Книги Проза Гузель Яхина Эйзен страница 158

Изменить размер шрифта - +
Он берет (покаянное) слово в конце каждого дня и трижды за бранную конференцию посыпает голову пеплом, словно стремясь перещеголять своих ругателей. И ему это удаётся: самокритика оказывается кратно острее и красноречивее критики со стороны.

Корни допущенных ошибок я вижу в изъянах моего мировоззрения, а именно — в моём вопиющем, возмутительном, тлетворном индивидуализме. На протяжении всей истории партии Ленин и Сталин клеймили этот недопустимый порок, этот гнилой пережиток прошлого, но я был слеп, как Полифем. Всю жизнь я разделял интеллигентскую иллюзию, будто революционную работу можно делать единолично, вне коллектива. Я был донкихотом независимости, но сейчас признаю крах этой химеры. Только в единстве с коллективом, шагая в ногу с партией, можно делать большие произведения искусства. Долой донкихотство и полифемство! Меня переполняет горячее желание перестроиться — не только преодолеть формалистические ошибки, но и пересмотреть весь мой творческий метод, перебрать себя по косточке, по волоску…
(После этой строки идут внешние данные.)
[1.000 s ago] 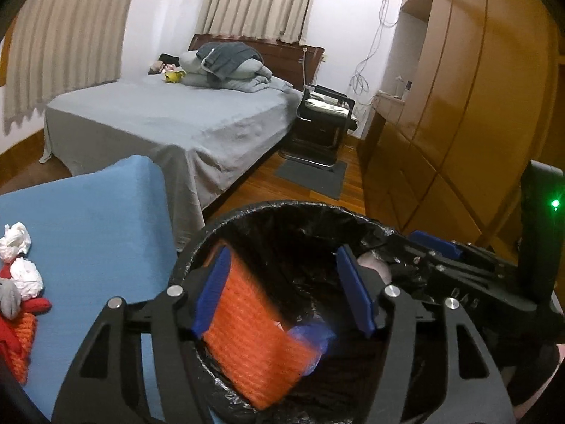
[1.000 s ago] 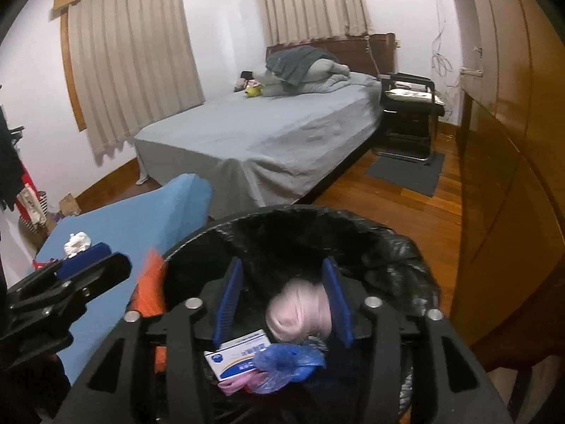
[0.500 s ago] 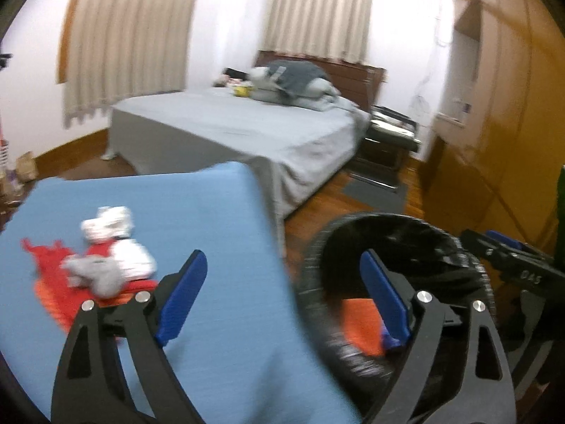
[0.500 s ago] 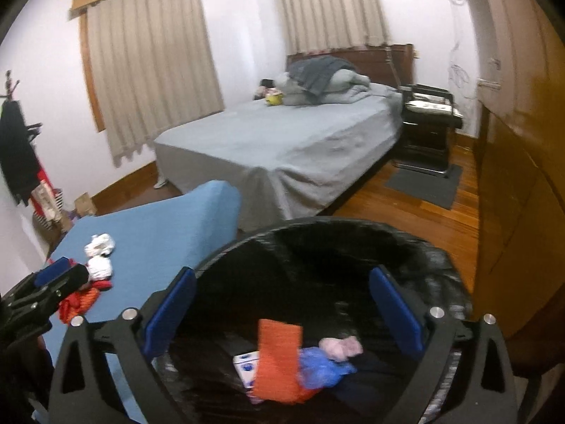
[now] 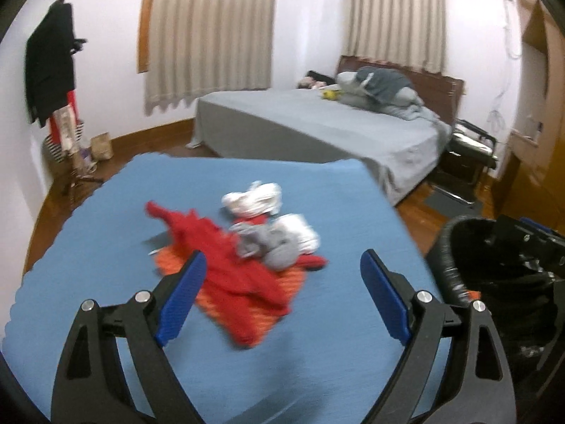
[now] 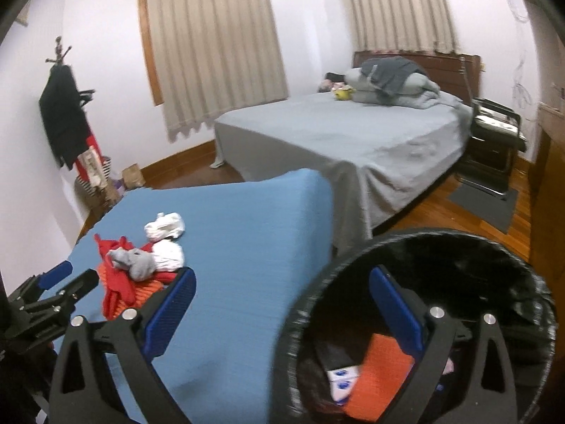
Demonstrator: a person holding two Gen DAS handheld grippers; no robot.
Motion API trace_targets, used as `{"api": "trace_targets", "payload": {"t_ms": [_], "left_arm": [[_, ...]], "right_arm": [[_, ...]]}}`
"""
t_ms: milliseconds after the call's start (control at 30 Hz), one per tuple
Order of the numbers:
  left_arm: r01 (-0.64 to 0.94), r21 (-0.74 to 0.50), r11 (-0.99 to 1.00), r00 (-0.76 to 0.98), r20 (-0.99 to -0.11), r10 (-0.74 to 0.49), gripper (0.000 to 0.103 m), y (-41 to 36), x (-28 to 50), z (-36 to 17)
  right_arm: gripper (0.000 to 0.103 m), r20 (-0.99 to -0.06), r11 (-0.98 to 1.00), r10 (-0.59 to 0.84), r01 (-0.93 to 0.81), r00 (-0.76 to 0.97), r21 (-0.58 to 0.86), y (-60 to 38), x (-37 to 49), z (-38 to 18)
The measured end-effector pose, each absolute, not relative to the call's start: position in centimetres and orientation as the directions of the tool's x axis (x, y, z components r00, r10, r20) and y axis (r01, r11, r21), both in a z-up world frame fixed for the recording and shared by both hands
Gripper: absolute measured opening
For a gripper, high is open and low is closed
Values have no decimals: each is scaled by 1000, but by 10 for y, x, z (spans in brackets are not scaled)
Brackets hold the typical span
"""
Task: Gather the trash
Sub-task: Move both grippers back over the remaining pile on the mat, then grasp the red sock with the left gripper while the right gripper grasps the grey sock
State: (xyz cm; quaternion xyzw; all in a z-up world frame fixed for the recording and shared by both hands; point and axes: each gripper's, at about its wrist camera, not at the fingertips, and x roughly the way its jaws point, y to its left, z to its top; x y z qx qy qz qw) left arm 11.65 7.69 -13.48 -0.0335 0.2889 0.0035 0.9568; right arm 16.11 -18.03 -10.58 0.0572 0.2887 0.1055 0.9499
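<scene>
My left tongs (image 5: 282, 296) gape wide and empty over the blue counter (image 5: 106, 247); the red cloth (image 5: 226, 268) lies at twelve o'clock, soft and light, best pinched at a bunched fold. My right tongs (image 6: 282, 304), equally open and empty, hang by the black-lined bin (image 6: 522, 275).

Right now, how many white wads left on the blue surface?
2. One white wad at the pile's far edge; the other white wad beside the grey wad. More may hide under the red cloth.
</scene>
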Motion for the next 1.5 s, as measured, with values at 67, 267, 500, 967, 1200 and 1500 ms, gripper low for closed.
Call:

Не удовлетворившись устным признанием вины, Эйзен публикует в газете “Советское искусство” статью “Ошибки «Бежина луга»”, где самоуничижается ещё раз, не менее мощно и уже письменно. Статью вскоре перепечатывает инопресса, снова вызывая за рубежом толки о жизни известного режиссёра в условиях террора.

Во всех городах, где имеются киностудии, проходят плановые, а также внеплановые (по велению возмущённых сердец) собрания для разгрома “Б.Л.”. Не видевшие ни единого кадра картины, осветители и гримёры, звуковики и бутафоры громят порочную ленту, что и на экраны-то не успела выйти. На московские сборы вызывают и провинившегося режиссёра. Эйзен ходит на сеансы коллективного осуждения как на работу, почти ежевечерне, и на каждом выступает с коронным номером — самобичевания.

В свободное от самокритики время строчит письма: к Шумяцкому, унизительно-примирительные, и к Жданову, с просьбой дать ему доработать фильм.

Слава пришла ко мне рано. Я думал, что умею носить её, но оказалось, что не умею, и это ещё одна моя огромная ошибка. Я беспринципно пользовался плодами своей популярности, чтобы копошиться наедине со своими единоличными идейками, имея задачей единственно и только — приумножение этой самой популярности. Какая пошлость!.. Больно это признавать, но увы, я ещё не вышел из стадии стихийной революционности, не дорос до революционности сознательной, большевистской. И сегодня, под бдительным вниманием вас, дорогие товарищи по ремеслу, публично ставлю себе иную задачу: овладеть большевизмом. Надеюсь — нет, я абсолютно и категорически уверен, — что коллектив мне в этом поможет.

Однако покаяние не помогает — плёнки велено смыть.

Всему, что возникло на целлулоиде фантазией Эйзена и мастерством Тиссэ: и рафаэлевскому Степку с нимбом над головой, и колхозно-рубенсовским женщинам, и рембрандтовскому бородачу-отцу, мерцанию ржи в ночи, дыханию тумана, цвету и запаху яблонь и белейшим голубям, что сияют ярко, будто внутри у каждого по мощной электрической лампочке, — всему быть обваренным в кипятке и растворённым в едкой щёлочи, соскобленным ножом с родной плёнки и смытым в бак для химических отходов.

Всем велено сгинуть, включая и режиссёра, очевидно. И согласны с этим все, включая и режиссёра, очевидно.

Кроме единственного человечка — крошечной женщины в сине-рабочем халате и холщовых нарукавниках, — ещё одной Эсфири в жизни Эйзена, только по фамилии не Шуб, а Тобак. Неприметный монтажёр “Союзкино” — ни красоты, ни роста, весом детские сорок кило, и с голосом, который никто и никогда не слышал, одним словом, никакая даже не Эсфирь, а бледная моль Фирочка, — эта самая Фирочка проникает в хранилище “Союзкино”, состригает с крамольных плёнок сотню кадров и, пряча в подростковый бюстгальтер нулевого размера, выносит через проходную.